One of the benefits with U2 Data servers is that it can be extremely quick to turn-around a new system. The unfortunate downside is that this makes it extremely easy to ignore the architecture of your system. This can lead to future system performance issues and harder to maintain programs.
Here I’ll be looking at the set up of your files and records (tables and columns for those still grasping UniData/UniVerse). Your system revolves around your data, so if you don’t get it right to start with it inevitably leads to a sub-optimal system. What I won’t be discussing here is the usual modulo/block-size related maintenance of your files; there is already literature in the manuals for this topic.

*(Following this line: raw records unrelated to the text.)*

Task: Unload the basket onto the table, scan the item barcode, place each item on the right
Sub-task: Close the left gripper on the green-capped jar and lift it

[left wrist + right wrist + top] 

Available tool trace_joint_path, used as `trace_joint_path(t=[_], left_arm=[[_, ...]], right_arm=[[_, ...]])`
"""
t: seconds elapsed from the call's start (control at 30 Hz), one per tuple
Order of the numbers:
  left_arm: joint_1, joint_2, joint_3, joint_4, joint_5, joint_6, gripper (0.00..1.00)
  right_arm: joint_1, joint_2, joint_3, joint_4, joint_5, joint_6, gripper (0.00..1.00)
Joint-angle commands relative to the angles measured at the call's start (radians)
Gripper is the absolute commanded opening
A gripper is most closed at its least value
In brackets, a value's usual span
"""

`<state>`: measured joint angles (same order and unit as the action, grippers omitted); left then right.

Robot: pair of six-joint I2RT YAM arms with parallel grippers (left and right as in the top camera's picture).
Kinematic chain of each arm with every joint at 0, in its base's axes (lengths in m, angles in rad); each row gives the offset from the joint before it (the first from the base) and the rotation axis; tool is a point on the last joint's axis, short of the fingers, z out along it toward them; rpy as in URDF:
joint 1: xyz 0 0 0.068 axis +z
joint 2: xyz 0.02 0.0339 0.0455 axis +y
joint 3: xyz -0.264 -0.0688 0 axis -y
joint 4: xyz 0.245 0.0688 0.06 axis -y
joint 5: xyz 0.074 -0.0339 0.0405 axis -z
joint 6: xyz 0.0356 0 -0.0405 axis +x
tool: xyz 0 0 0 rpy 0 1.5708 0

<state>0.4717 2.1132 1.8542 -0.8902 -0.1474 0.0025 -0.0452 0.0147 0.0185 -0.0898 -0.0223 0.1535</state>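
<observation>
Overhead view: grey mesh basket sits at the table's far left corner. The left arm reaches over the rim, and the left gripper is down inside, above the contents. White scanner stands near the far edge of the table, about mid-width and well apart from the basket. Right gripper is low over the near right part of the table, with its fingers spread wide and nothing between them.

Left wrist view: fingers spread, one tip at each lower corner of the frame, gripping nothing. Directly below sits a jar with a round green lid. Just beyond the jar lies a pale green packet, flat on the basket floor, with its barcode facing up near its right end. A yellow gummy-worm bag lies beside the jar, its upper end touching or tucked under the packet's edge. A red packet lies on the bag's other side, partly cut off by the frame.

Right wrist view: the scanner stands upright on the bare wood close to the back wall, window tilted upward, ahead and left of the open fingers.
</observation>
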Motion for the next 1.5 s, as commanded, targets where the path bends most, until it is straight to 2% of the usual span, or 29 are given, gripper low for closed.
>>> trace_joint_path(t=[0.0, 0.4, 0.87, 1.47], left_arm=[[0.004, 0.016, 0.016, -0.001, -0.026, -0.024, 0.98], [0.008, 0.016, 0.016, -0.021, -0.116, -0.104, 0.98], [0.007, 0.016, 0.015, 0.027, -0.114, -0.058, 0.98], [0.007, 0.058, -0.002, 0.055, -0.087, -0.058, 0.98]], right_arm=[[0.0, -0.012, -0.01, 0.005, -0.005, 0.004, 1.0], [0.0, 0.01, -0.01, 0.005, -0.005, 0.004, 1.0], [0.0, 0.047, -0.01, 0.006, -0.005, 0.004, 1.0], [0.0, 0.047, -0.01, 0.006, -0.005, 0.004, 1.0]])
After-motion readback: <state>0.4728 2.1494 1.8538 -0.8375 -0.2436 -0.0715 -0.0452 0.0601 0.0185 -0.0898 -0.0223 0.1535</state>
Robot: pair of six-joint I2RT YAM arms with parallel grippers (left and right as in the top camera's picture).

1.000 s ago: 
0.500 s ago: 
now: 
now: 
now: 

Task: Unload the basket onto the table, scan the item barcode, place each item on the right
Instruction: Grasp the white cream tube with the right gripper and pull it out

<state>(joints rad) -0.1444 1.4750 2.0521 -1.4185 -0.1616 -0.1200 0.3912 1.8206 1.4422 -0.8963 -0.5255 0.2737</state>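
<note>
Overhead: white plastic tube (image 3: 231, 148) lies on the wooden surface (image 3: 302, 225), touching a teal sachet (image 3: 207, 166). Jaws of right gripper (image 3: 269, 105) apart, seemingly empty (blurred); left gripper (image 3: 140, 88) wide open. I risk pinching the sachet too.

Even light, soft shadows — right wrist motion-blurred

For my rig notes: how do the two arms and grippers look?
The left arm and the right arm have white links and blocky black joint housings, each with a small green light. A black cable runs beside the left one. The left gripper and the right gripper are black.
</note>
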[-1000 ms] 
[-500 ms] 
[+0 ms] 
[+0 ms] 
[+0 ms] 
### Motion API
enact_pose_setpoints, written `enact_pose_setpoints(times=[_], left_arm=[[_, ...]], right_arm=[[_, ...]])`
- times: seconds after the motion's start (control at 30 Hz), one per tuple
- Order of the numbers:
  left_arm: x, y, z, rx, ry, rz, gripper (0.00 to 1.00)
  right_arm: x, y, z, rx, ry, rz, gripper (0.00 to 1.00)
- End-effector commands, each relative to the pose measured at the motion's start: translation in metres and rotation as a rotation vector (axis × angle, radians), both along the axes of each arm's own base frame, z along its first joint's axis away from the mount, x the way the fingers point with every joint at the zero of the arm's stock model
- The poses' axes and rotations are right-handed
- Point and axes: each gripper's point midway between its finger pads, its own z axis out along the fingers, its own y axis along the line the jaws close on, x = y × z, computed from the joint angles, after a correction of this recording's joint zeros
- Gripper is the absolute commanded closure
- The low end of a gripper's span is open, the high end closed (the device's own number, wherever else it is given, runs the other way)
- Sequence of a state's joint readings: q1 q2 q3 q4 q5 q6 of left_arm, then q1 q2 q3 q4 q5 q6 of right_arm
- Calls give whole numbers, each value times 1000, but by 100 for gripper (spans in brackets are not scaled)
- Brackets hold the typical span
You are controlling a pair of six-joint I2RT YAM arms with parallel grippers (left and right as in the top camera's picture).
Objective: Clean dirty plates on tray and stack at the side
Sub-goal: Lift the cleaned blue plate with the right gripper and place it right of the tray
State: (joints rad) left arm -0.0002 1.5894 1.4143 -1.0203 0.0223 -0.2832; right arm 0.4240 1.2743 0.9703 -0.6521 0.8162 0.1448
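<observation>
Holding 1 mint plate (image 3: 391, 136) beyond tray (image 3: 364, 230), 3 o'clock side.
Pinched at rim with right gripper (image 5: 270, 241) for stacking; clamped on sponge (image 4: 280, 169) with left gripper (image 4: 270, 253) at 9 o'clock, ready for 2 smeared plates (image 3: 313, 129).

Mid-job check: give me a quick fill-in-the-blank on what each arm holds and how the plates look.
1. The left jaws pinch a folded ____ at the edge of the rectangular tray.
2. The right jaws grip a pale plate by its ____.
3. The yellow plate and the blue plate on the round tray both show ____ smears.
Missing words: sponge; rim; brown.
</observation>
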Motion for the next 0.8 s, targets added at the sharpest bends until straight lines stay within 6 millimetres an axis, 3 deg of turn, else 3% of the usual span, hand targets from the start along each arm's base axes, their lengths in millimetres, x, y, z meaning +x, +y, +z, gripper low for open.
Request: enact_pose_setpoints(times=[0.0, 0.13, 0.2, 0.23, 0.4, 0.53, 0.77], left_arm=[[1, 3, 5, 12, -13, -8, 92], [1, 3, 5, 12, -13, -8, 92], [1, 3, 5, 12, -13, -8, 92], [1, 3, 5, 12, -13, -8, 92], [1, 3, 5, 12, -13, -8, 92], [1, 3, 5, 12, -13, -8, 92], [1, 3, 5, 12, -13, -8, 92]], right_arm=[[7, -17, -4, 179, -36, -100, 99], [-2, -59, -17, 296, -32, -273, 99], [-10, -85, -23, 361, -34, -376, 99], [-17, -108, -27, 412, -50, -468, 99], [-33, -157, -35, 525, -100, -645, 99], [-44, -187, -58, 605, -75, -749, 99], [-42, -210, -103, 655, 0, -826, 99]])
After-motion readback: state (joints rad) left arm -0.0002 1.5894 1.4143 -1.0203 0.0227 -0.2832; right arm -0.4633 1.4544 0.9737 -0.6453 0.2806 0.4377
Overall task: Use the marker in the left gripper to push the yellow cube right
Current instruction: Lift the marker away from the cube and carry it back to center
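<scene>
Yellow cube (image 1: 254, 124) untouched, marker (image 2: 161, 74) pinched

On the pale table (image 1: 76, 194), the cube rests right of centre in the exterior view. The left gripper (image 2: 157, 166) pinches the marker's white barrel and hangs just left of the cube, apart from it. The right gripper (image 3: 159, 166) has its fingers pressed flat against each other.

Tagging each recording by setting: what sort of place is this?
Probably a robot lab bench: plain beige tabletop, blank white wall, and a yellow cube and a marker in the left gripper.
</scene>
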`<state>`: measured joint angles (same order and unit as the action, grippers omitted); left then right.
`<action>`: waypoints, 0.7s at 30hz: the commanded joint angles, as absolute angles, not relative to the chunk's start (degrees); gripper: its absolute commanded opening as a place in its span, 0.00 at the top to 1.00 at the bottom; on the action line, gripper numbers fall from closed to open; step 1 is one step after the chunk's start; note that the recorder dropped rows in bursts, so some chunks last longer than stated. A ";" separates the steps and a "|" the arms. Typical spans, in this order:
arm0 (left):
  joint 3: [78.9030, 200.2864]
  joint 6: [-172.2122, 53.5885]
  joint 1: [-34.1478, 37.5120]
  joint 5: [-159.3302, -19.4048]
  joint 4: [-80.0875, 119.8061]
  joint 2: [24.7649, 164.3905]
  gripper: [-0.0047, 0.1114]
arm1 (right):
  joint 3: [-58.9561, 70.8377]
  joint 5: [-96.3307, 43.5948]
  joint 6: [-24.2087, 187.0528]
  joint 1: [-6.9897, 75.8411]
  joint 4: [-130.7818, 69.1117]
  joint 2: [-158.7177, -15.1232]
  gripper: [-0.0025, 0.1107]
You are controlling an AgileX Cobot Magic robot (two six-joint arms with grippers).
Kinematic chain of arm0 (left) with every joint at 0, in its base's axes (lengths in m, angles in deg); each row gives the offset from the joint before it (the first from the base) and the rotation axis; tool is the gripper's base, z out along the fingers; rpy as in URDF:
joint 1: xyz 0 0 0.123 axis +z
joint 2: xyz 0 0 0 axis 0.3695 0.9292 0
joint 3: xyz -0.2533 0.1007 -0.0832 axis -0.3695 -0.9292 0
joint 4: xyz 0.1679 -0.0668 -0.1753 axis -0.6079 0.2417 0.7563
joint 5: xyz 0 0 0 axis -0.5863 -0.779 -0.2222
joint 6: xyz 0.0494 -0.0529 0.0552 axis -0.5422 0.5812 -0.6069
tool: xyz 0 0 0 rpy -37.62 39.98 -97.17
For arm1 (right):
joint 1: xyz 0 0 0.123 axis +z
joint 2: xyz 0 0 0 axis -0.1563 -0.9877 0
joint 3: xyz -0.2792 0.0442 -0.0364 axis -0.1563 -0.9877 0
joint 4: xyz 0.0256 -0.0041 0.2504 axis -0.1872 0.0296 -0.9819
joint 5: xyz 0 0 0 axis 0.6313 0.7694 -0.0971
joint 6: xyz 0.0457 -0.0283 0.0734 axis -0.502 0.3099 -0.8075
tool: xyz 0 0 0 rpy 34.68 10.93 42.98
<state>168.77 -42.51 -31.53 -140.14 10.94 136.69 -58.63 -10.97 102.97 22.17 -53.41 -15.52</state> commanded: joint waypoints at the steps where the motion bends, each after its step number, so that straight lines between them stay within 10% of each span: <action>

To start with, you should have already read my previous post about correctly setting up the layout of your files and the need to create all the relevant D-type dictionary items. With that in mind, I have a story for you…
This story is about Johnny and Alicia, who are both admin staff working for a sales company back in the 1930′s. Both have a large set of contracts that they store in folders in a filing cabinet.
Occasionally their managers will ask them to find a contract that is being handled by a certain sales rep. Although they hate this task, each time they manually search through the stack of contracts to retrieve it. Funnily enough, in the time it takes Johnny to find one, Alicia can usually find at least two.
Curiosity gets the better of Johnny who eventually asks Alicia how she was so fast.
“It’s easy, I have moved the page with the sale rep’s name to the front of the contract”
Dang! So simple! Johnny realised having to dig ten pages deep on each contract was so senseless!
Fortunately, admin staff can now use digital retrieval systems, so they don’t have to think about this sort of small detail any more. The need to pay attention to this detail hasn’t gone away though. Now it rests with us.
Not only should you ensure the layout of data is in the correct format, but you should also pay attention to the order of your data. It should be organised with the most frequently searched upon and utilised data earlier on in the record. Since the record fields are separated by delimiters, using and querying later attributes requires the engine to scan every character up until to the requested attribute to determine where it starts. By moving the most frequently used data to the being of a record, you reduce the amount of work required to initial find the data.
Here are some timings from a simple test run I performed on our system.
The setup: A file with modulo 10007, pre-filled with records keyed from 10000 to 99999. Attributes 1, 2, … up until 29 are each set to the key. I have created a D-type attribute for each one timed (D1, D2 & D29).
The test: Perform a select on the file with the attribute equal to a value (E.g. SELECT TIMINGS WITH D1=”12345″). Repeat this 1000 times for each attribute tested.
Data in <1>: 338655 (100.00%)
Data in <2>: 342134 (101.03%)
Data in <29>: 471811 (139.32%)
Even with these small records, you can see the difference you can achieve by having your data in the correct order. Scale this up to larger files with bigger records, more complex select statements combined with the processing of these records in your subroutine and it can provide a significant difference in the execution times across a system.